### Instructions for the task
Where a picture appears, leave it out, and transcribe all the lines below exactly.

### Given data
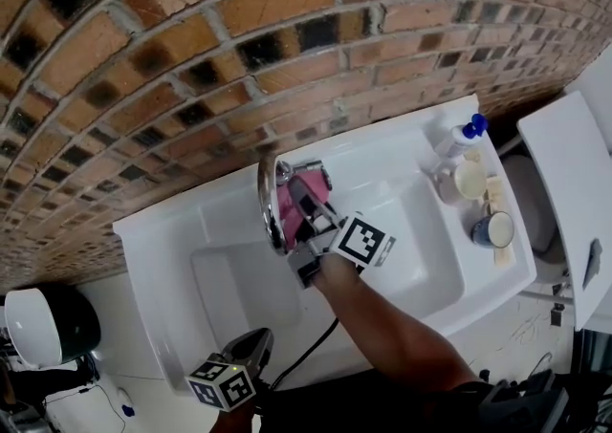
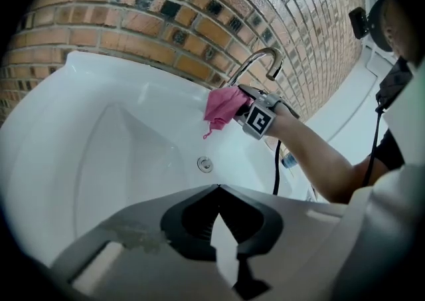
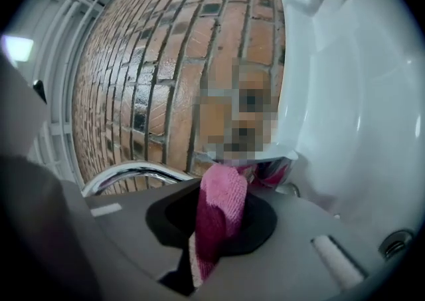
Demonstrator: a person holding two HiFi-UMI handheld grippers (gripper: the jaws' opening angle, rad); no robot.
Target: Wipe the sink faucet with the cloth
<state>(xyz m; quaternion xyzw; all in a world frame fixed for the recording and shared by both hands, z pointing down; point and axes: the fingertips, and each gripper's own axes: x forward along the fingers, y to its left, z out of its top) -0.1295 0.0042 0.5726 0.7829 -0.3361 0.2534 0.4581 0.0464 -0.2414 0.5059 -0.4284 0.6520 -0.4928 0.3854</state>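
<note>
We are pinching the cloth (image 3: 222,208) in the right gripper (image 3: 222,193). Its jaws are closing on a pink fold that is standing up between them and hanging out below.

In the head view the cloth (image 1: 287,204) is bunching against the faucet (image 1: 265,194), which is sitting just left of the right gripper (image 1: 304,200). The spout is arching from its base by the brick wall out over the sink (image 1: 239,292) and toward us. We are judging its long axis to be running roughly along the gripper's own line, not across it.

In the right gripper view the chrome curve of the faucet (image 3: 133,175) is showing to the left of the jaws and close by. We are judging that the coming stroke is calling for pressure leftward and travel along the arch.

The left gripper (image 2: 218,190) is hanging low at the sink's near edge. Its jaws are pressing together on nothing, and it is looking across the sink (image 2: 99,160) at the cloth (image 2: 222,105) and faucet (image 2: 255,60). In the head view the left gripper (image 1: 253,345) is sitting well apart from the spout, so the right one is far nearer.
</note>
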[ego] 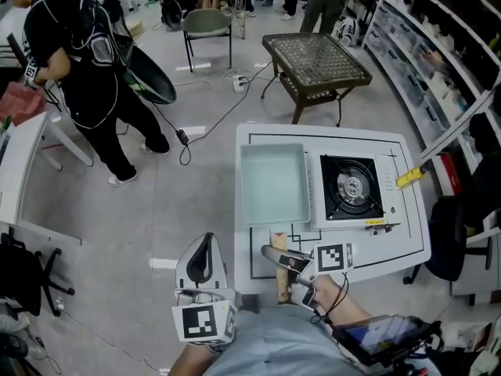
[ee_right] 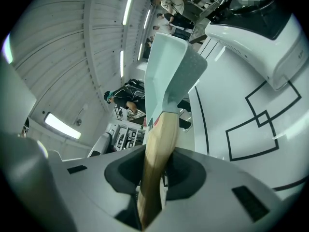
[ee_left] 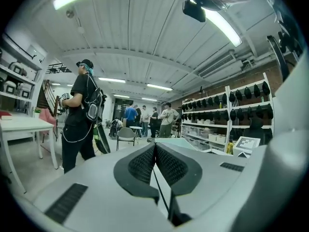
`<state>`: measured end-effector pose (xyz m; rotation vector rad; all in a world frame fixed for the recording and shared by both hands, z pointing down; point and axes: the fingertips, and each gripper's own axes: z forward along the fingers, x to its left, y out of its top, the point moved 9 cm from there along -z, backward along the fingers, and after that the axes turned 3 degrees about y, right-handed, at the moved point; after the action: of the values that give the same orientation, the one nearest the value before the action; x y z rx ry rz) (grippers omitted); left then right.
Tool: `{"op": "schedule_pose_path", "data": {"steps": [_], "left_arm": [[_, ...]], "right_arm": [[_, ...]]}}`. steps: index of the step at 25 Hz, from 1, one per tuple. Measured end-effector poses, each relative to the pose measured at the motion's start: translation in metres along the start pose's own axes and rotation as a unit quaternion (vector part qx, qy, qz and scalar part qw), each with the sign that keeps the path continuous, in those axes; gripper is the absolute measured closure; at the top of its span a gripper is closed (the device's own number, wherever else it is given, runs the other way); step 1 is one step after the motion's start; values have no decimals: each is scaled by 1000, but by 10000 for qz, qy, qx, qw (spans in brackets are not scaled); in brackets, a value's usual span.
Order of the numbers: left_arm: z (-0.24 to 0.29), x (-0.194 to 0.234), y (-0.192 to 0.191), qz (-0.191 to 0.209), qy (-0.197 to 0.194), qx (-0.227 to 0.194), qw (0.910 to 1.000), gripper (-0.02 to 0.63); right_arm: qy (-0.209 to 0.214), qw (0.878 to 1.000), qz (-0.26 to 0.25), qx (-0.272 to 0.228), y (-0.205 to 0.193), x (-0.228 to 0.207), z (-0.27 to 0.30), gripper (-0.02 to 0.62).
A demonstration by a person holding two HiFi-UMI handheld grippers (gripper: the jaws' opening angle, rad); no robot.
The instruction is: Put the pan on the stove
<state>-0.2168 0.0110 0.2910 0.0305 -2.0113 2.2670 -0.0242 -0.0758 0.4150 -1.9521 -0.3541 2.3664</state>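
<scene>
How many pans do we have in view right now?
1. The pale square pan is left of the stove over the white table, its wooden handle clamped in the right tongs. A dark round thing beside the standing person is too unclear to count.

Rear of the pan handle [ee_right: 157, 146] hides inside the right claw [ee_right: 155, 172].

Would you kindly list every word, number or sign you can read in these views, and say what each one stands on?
No text can be read in any view.
Yellow label on the stove: too small to read.
Red mark on the pan, near its handle: blurred.
Square markers: black-and-white patterns, no letters or numbers.
</scene>
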Motion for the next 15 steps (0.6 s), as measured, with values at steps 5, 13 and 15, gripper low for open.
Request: {"op": "schedule_pose_path", "data": {"steps": [5, 13, 15], "left_arm": [[12, -28, 2, 71, -111, -33, 9999, 588], [35, -84, 0, 68, -220, 86, 9997, 588], [41, -98, -1, 52, -258, 89, 9996, 588]], "right_arm": [[86, 9999, 14, -104, 11, -2, -25, 480], [60, 9998, 79, -198, 42, -11, -78, 480], [33, 9997, 105, -234, 49, -16, -93, 480]]}}
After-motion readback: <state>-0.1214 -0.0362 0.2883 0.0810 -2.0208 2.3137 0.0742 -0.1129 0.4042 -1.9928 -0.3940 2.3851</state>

### Exercise output
Demonstrator: a person holding two HiFi-UMI handheld grippers (gripper: the jaws' opening angle, rad); no robot.
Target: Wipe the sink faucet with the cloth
<state>(xyz m; quaternion xyzw; all in a world frame fixed for the recording and shared by both hands, z pointing down; point and axes: the fingertips, and each gripper's own axes: x forward along the fingers, y to its left, z out of its top) -0.1295 0.0042 0.5726 0.7829 -0.3361 0.2534 0.4581 0.0464 -0.2414 0.5059 -0.4284 0.6520 -0.4928 0.3854</state>
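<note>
We are pinching the cloth (image 3: 222,208) in the right gripper (image 3: 222,193). Its jaws are closing on a pink fold that is standing up between them and hanging out below.

In the head view the cloth (image 1: 287,204) is bunching against the faucet (image 1: 265,194), which is sitting just left of the right gripper (image 1: 304,200). The spout is arching from its base by the brick wall out over the sink (image 1: 239,292) and toward us. We are judging its long axis to be running roughly along the gripper's own line, not across it.

In the right gripper view the chrome curve of the faucet (image 3: 133,175) is showing to the left of the jaws and close by. We are judging that the coming stroke is calling for pressure leftward and travel along the arch.

The left gripper (image 2: 218,190) is hanging low at the sink's near edge. Its jaws are pressing together on nothing, and it is looking across the sink (image 2: 99,160) at the cloth (image 2: 222,105) and faucet (image 2: 255,60). In the head view the left gripper (image 1: 253,345) is sitting well apart from the spout, so the right one is far nearer.
</note>
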[ego] 
[ee_right] 
[ee_left] 
`<state>`: measured end-effector pose (xyz m; rotation vector rad; all in a world frame fixed for the recording and shared by both hands, z pointing down; point and axes: the fingertips, and each gripper's own axes: z forward along the fingers, x to its left, y out of its top, the point moved 9 cm from there along -z, backward along the fingers, and after that the axes turned 3 degrees about y, right-handed, at the moved point; after the action: of the values that give the same orientation, the one nearest the value before the action; x y z rx ry rz) (grippers omitted); left then right.
Tool: `{"op": "schedule_pose_path", "data": {"steps": [_], "left_arm": [[_, ...]], "right_arm": [[_, ...]]}}`. steps: index of the step at 25 Hz, from 1, one per tuple. Measured end-effector poses, each relative to the pose measured at the motion's start: translation in metres along the start pose's own axes and rotation as a unit quaternion (vector part qx, qy, qz and scalar part qw), each with the sign that keeps the path continuous, in those axes; gripper is the absolute measured closure; at the top of its span a gripper is closed (the device's own number, wherever else it is given, runs the other way); step 1 is one step after the motion's start; values have no decimals: each is scaled by 1000, but by 10000 for qz, qy, qx, qw (spans in brackets are not scaled); in brackets, a value's usual span.
Order of the numbers: left_arm: z (-0.24 to 0.29), x (-0.194 to 0.234), y (-0.192 to 0.191), qz (-0.191 to 0.209), qy (-0.197 to 0.194), qx (-0.227 to 0.194), qw (0.910 to 1.000), gripper (-0.02 to 0.63); right_arm: qy (-0.209 to 0.214), qw (0.878 to 1.000), qz (-0.26 to 0.25), qx (-0.272 to 0.228), y (-0.205 to 0.193), x (-0.228 to 0.207), z (-0.27 to 0.30), gripper (-0.02 to 0.62).
A demonstration by a person holding two HiFi-UMI handheld grippers (gripper: the jaws' opening angle, rad); no robot.
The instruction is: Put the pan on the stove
<state>-0.2168 0.0110 0.2910 0.0305 -2.0113 2.2670 -0.0242 -0.0758 0.4150 -1.9521 -0.3541 2.3664</state>
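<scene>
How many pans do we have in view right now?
1. The pale square pan is left of the stove over the white table, its wooden handle clamped in the right tongs. A dark round thing beside the standing person is too unclear to count.

Rear of the pan handle [ee_right: 157, 146] hides inside the right claw [ee_right: 155, 172].

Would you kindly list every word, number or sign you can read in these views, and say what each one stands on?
No text can be read in any view.
Yellow label on the stove: too small to read.
Red mark on the pan, near its handle: blurred.
Square markers: black-and-white patterns, no letters or numbers.
</scene>
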Motion for the next 15 steps (0.6 s), as measured, with values at steps 5, 13 and 15, gripper low for open.
Request: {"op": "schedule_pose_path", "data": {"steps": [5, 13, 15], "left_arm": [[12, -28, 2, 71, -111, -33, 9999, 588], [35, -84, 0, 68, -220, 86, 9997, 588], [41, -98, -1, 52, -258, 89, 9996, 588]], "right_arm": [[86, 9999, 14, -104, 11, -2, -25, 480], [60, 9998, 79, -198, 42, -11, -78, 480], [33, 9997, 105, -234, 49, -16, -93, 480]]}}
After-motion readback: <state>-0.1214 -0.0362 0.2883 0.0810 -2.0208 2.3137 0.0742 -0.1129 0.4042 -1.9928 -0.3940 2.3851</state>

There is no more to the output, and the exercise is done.